Regardless of what the politicians decide at the U.N. Climate Change Conference in Copenhagen, the game has changed.
Thanks to the e-mail exchanges and other documents hacked from computers at the Hadley Climate Research Unit at the University of East Anglia in Great Britain, we now know there has been a conspiracy among some in the science community to spread alarmist views of global warming and intimidate, if not silence, those who disagree.
Lets hope these revelations result in a sober reassessment both of academia, generally, and the scientific enterprise specifically.
For far too long, science has been shrouded in a cloak of unquestionable authority as the final arbiter of all knowledge (except, of course, when the research has been funded by business, which for some makes it necessarily suspect).
Such a status has resulted in the creation of enormous, government-funded institutions to examine seemingly every aspect of human existence, with climate science alone receiving $7 billion annually from the U.S. governmentmore than is spent on cancer and AIDS research.

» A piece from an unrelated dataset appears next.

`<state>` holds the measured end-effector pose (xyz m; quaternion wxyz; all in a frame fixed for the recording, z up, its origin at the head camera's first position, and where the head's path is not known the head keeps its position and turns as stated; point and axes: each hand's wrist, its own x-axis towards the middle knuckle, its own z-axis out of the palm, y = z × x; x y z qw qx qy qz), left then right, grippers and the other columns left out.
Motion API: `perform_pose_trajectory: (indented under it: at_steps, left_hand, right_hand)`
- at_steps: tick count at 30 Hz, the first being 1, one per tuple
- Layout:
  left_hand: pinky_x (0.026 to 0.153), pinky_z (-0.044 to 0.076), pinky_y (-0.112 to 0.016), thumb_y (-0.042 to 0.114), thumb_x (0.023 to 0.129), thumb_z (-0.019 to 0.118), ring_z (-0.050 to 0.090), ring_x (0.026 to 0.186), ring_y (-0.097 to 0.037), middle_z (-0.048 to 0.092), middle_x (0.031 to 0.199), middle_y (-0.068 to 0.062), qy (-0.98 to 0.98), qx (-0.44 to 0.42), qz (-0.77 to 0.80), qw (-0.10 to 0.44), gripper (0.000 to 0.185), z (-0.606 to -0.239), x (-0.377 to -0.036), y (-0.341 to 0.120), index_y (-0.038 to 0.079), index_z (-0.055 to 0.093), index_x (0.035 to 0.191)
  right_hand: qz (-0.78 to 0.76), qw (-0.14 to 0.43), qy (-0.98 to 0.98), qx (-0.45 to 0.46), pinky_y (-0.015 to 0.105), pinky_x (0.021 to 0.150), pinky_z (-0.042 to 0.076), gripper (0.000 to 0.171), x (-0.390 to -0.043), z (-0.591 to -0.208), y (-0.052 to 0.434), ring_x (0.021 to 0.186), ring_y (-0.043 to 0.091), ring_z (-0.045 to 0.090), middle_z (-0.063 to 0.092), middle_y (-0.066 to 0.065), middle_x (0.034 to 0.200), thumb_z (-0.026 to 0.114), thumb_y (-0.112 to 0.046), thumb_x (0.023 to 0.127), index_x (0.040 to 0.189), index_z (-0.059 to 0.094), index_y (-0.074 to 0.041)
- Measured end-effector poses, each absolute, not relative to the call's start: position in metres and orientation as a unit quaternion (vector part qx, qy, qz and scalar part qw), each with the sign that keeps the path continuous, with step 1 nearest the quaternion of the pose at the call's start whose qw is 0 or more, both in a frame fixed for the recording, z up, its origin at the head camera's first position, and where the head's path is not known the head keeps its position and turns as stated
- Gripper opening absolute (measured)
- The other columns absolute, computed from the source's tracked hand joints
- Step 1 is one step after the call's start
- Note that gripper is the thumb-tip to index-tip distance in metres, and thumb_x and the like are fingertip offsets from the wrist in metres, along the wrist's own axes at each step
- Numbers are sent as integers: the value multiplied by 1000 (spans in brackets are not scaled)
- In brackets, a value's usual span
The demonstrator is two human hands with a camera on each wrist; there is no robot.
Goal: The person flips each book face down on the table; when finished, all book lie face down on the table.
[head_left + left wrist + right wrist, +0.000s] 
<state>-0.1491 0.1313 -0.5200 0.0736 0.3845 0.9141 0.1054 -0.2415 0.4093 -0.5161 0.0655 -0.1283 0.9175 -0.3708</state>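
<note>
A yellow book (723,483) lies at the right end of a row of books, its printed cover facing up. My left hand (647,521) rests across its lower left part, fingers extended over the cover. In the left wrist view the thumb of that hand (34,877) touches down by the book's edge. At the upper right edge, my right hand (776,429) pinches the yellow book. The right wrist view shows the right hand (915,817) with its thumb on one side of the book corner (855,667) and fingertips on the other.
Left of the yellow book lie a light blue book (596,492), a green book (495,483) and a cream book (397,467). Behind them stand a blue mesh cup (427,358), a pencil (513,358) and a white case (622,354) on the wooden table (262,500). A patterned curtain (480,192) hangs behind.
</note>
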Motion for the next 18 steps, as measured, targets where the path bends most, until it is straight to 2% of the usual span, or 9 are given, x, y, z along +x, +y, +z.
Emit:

Unlike business- or even independently funded research, the findings and recommendations of government-funded researchers have been viewed by many as sacrosanct.
The mania regarding global warming is Exhibit A, in which the alleged peer-reviewed findings of a consensus of scientists claim to have found the fact that human emissions of carbon dioxide and other greenhouse gases are creating an ecological holocaust, and only draconian controls on various areas of human activity can avert this calamity.
In the process, ethics, economic principles, contrary evidence and common sense are all swept aside.
As my colleague Robert Higgs noted last year in Nature magazine: The peer-review process is not, contrary to popular belief, a nearly flawless system of Olympian scrutiny. Any editor of a peer-reviewed journal who desires, for whatever reason, to reject a submission can easily do so by choosing referees who will knock it down.
Unfortunately, Higgs wrote, science, like other enterprises, can fall victim to personal vendettas, ideological conflicts, professional jealousies, methodological disagreements, sheer self-promotion and irresponsibility.
With the revelations from what is now being called Climategate, many people are beginning to see a grand scam in which data were deliberately distorted; peer review was gamed by manipulating and stacking the process; critics were smeared, black-balled, de-funded and even fired; opposing papers were kept from publication; and politically savvy scientists worked in concert with journalists, politicians, bureaucrats and interest groups to deceive both opinion leaders and the public to further their agenda.